- [Work order] For the entries below, the result should be an exact transcription of the lines from the one with "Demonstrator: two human" up to and including the one with "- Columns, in", and only those.

Saved data entries
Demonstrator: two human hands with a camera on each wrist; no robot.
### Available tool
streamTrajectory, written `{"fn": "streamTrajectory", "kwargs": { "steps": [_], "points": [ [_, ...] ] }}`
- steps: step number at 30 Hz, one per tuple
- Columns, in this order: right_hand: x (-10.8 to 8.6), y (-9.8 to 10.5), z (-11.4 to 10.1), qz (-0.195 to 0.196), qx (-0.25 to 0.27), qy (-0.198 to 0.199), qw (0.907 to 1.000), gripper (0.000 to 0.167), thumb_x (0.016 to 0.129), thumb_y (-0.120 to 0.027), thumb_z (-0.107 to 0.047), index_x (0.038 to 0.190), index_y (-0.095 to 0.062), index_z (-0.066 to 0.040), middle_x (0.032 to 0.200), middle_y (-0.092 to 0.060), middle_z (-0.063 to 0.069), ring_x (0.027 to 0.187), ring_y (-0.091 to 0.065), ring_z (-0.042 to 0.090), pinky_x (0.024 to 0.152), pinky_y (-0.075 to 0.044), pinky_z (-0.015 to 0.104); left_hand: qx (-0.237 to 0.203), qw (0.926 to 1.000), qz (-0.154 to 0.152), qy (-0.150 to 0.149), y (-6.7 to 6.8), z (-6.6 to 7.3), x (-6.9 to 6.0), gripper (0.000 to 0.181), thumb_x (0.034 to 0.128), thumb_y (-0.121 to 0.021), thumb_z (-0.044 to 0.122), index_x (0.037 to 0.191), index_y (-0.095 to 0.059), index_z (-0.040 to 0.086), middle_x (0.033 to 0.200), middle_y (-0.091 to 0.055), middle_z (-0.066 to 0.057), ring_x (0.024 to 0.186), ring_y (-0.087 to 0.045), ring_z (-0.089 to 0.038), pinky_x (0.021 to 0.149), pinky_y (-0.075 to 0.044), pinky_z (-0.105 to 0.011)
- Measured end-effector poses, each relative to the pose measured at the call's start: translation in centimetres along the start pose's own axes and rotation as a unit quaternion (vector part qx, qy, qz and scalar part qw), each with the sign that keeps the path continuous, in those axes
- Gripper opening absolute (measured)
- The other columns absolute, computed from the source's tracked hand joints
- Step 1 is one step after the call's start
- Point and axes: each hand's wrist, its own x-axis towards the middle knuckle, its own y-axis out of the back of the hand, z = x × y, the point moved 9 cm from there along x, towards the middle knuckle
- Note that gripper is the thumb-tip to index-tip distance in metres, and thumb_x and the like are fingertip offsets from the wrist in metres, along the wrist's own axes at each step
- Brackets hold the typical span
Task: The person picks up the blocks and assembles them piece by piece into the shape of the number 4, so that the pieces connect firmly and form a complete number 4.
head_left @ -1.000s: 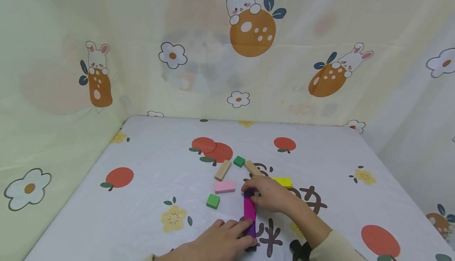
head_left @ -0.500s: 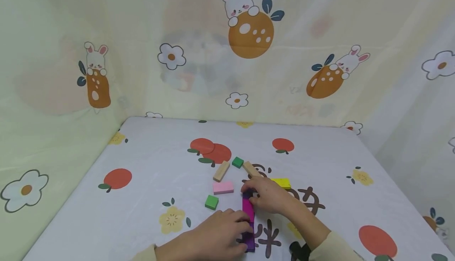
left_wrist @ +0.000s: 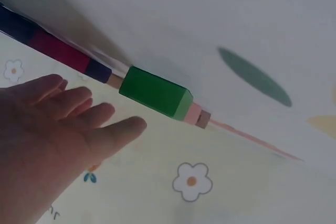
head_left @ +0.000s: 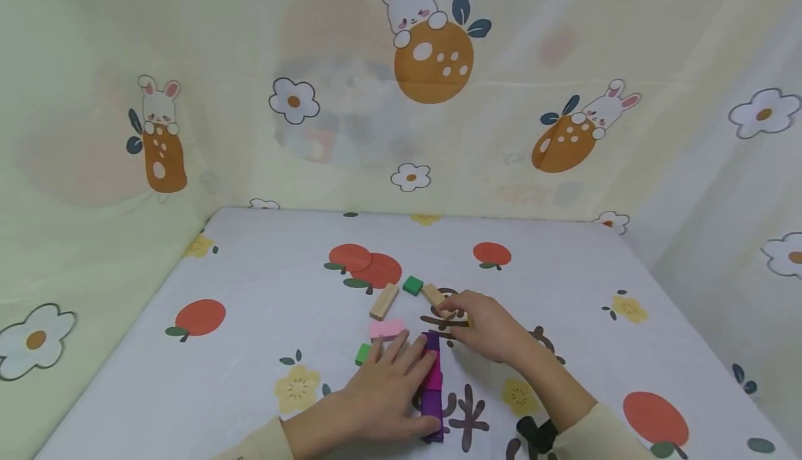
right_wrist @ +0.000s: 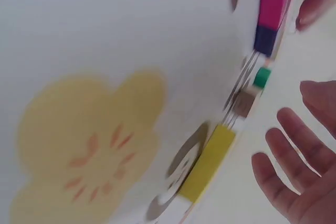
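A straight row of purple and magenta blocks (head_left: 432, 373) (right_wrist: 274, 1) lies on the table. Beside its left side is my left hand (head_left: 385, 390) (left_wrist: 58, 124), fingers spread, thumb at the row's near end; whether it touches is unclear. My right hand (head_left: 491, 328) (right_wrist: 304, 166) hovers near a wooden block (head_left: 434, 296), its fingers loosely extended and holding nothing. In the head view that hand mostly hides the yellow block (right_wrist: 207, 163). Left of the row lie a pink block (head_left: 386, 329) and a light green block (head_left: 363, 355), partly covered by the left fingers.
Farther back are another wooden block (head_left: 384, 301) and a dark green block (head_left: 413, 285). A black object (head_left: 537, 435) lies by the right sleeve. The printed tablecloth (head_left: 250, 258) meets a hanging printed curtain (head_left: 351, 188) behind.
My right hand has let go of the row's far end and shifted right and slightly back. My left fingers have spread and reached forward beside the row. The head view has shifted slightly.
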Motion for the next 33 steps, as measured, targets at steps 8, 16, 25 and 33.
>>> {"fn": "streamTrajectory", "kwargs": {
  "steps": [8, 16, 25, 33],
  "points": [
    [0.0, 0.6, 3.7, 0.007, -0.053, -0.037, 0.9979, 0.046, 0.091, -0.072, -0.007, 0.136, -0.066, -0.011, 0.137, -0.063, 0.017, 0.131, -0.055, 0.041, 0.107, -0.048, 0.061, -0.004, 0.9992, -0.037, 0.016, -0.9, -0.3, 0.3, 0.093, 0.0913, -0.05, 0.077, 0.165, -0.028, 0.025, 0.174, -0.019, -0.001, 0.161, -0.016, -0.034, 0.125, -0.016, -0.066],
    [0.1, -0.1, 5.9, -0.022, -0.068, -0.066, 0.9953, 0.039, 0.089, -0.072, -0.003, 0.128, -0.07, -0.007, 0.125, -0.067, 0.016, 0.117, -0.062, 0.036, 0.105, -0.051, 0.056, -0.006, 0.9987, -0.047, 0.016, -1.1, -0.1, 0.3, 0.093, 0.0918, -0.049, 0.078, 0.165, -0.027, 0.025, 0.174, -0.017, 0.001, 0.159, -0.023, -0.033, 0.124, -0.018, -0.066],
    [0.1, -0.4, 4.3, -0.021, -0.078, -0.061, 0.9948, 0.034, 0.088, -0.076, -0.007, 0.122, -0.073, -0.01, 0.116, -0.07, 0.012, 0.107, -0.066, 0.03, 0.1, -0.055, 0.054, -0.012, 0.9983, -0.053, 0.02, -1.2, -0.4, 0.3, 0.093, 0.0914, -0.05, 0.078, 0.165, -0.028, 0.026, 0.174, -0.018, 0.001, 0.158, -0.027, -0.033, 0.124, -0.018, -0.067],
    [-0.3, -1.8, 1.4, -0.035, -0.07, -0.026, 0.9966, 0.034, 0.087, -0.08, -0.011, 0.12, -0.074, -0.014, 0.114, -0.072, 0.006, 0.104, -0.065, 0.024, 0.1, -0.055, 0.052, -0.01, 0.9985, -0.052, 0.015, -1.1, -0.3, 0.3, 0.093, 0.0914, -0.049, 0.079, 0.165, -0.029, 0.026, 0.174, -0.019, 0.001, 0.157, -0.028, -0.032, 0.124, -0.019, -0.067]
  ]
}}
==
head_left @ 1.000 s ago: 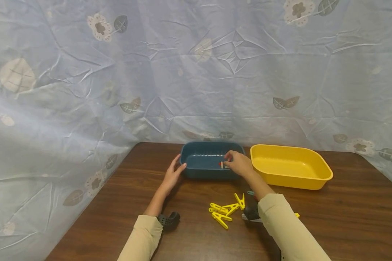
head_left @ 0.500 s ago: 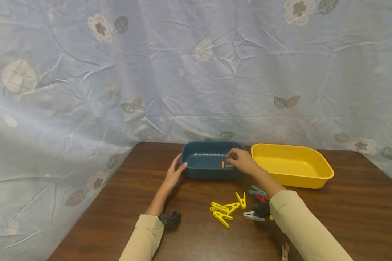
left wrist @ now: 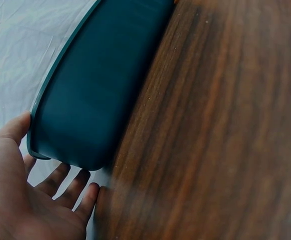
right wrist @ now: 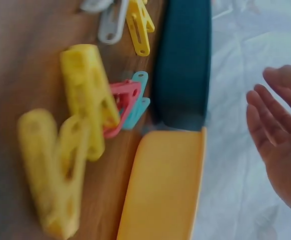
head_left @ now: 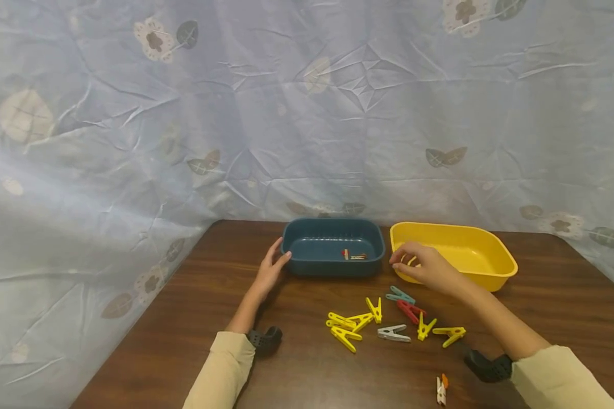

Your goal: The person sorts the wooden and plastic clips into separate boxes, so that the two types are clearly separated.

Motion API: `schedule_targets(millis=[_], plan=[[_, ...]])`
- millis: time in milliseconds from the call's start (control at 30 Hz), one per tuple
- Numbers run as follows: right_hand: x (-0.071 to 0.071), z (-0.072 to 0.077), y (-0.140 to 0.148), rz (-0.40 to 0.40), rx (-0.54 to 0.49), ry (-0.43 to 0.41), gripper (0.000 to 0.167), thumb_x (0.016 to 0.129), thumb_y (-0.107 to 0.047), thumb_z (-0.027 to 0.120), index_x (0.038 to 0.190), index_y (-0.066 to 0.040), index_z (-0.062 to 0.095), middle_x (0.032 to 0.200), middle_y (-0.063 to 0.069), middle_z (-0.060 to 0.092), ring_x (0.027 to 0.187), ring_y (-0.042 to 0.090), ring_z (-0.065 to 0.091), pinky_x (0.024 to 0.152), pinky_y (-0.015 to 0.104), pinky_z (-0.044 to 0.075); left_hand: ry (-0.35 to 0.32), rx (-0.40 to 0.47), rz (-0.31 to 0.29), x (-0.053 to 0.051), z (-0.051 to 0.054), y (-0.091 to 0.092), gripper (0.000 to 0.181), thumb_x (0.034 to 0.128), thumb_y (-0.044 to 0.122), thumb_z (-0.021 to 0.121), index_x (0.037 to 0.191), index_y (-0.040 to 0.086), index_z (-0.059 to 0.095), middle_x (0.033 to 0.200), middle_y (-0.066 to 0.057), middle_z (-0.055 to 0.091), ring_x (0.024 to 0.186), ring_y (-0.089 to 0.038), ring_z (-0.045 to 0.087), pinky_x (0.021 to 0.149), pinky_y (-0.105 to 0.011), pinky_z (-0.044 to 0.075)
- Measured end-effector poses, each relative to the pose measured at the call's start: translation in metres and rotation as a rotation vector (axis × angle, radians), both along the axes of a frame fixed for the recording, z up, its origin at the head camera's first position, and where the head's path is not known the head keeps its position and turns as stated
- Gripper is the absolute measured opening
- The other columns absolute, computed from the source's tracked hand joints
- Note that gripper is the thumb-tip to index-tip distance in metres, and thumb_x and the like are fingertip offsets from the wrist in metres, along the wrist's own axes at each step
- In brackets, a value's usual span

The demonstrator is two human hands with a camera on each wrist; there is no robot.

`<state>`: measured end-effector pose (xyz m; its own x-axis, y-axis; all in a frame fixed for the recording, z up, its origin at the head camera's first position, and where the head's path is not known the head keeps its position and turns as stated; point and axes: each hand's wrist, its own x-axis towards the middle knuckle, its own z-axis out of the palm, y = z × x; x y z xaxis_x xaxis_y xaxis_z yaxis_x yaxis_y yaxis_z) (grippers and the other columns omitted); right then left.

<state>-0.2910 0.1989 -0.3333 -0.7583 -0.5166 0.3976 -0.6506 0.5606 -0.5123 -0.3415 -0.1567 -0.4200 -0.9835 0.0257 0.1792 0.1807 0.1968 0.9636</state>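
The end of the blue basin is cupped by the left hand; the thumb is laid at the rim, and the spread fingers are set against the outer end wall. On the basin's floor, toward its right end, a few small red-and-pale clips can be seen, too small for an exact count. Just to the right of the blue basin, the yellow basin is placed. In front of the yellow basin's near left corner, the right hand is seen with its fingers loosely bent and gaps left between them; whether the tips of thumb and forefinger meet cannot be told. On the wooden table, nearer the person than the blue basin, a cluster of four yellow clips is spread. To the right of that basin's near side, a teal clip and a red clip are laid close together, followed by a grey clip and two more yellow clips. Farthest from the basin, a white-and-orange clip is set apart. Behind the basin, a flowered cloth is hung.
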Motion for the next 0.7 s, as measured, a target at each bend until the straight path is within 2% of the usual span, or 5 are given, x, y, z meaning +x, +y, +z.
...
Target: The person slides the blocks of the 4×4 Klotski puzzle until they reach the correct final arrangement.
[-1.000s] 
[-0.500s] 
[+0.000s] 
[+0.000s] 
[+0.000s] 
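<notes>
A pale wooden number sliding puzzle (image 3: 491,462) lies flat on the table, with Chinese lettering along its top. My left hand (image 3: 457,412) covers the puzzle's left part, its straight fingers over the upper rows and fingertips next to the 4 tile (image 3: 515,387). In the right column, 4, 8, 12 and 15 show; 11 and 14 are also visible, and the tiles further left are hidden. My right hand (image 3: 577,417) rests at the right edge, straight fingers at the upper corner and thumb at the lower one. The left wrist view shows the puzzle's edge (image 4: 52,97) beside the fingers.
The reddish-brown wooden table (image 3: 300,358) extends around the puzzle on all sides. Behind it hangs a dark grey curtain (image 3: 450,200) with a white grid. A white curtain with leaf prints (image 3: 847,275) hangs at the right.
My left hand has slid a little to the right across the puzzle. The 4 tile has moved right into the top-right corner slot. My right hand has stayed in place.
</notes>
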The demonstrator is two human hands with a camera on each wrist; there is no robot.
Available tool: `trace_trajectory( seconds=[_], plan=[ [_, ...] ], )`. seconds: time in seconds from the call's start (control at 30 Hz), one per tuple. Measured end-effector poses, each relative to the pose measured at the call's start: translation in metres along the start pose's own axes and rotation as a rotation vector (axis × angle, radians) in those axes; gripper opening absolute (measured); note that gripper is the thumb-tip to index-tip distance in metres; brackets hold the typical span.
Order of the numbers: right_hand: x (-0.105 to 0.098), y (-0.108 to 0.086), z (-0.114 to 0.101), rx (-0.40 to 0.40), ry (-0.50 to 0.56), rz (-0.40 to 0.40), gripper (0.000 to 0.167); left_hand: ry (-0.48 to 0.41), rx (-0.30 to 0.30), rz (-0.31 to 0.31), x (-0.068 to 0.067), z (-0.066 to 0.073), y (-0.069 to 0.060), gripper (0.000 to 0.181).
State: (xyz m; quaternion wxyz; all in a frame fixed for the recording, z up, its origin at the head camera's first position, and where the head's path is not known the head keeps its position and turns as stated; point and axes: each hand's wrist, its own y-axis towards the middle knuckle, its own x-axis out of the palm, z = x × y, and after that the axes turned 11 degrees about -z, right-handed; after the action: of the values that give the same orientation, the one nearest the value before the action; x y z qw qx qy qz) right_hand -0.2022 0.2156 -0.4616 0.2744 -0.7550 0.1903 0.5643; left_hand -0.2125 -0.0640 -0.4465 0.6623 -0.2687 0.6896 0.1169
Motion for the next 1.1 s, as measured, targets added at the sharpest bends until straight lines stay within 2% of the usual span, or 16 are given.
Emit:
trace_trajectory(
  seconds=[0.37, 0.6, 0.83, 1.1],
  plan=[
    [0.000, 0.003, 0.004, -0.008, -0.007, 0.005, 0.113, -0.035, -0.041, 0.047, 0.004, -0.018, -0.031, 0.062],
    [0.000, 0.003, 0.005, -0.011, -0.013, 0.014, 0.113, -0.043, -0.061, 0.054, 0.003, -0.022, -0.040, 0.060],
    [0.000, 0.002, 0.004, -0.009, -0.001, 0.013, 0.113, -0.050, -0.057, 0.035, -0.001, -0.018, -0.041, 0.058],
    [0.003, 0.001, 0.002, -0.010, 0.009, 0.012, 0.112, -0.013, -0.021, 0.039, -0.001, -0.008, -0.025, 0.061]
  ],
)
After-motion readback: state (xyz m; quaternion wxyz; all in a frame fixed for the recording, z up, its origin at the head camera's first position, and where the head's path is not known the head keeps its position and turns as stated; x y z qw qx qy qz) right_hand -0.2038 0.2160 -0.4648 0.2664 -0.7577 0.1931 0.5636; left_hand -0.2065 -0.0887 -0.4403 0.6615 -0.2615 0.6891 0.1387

- [Response]
Demonstrator: two human hands with a camera on each wrist; no robot.
### Available tool
streamTrajectory, written `{"fn": "streamTrajectory", "kwargs": { "steps": [_], "points": [ [_, ...] ] }}`
- steps: step number at 30 Hz, one per tuple
- Columns, in this order: right_hand: x (-10.8 to 8.6), y (-9.8 to 10.5), z (-11.4 to 10.1), qz (-0.195 to 0.196), qx (-0.25 to 0.27), qy (-0.198 to 0.199), qw (0.907 to 1.000), gripper (0.000 to 0.167), thumb_x (0.016 to 0.129), thumb_y (-0.120 to 0.027), thumb_z (-0.107 to 0.047), index_x (0.038 to 0.190), index_y (-0.095 to 0.062), index_z (-0.066 to 0.040), middle_x (0.032 to 0.200), middle_y (-0.092 to 0.060), middle_z (-0.063 to 0.069), ring_x (0.027 to 0.187), ring_y (-0.091 to 0.065), ring_z (-0.042 to 0.090), pinky_x (0.024 to 0.152), pinky_y (-0.075 to 0.044), pinky_z (-0.015 to 0.104); left_hand: qx (-0.237 to 0.203), qw (0.926 to 1.000), qz (-0.154 to 0.152), qy (-0.150 to 0.149), y (-6.7 to 6.8), z (-6.6 to 7.3), x (-6.9 to 6.0), gripper (0.000 to 0.181), thumb_x (0.034 to 0.128), thumb_y (-0.121 to 0.021), thumb_z (-0.044 to 0.122), index_x (0.037 to 0.191), index_y (-0.095 to 0.059), index_z (-0.040 to 0.086), middle_x (0.033 to 0.200), middle_y (-0.091 to 0.055), middle_z (-0.066 to 0.057), ring_x (0.024 to 0.186), ring_y (-0.087 to 0.045), ring_z (-0.089 to 0.038), pinky_x (0.021 to 0.149), pinky_y (-0.075 to 0.044), pinky_z (-0.105 to 0.011)

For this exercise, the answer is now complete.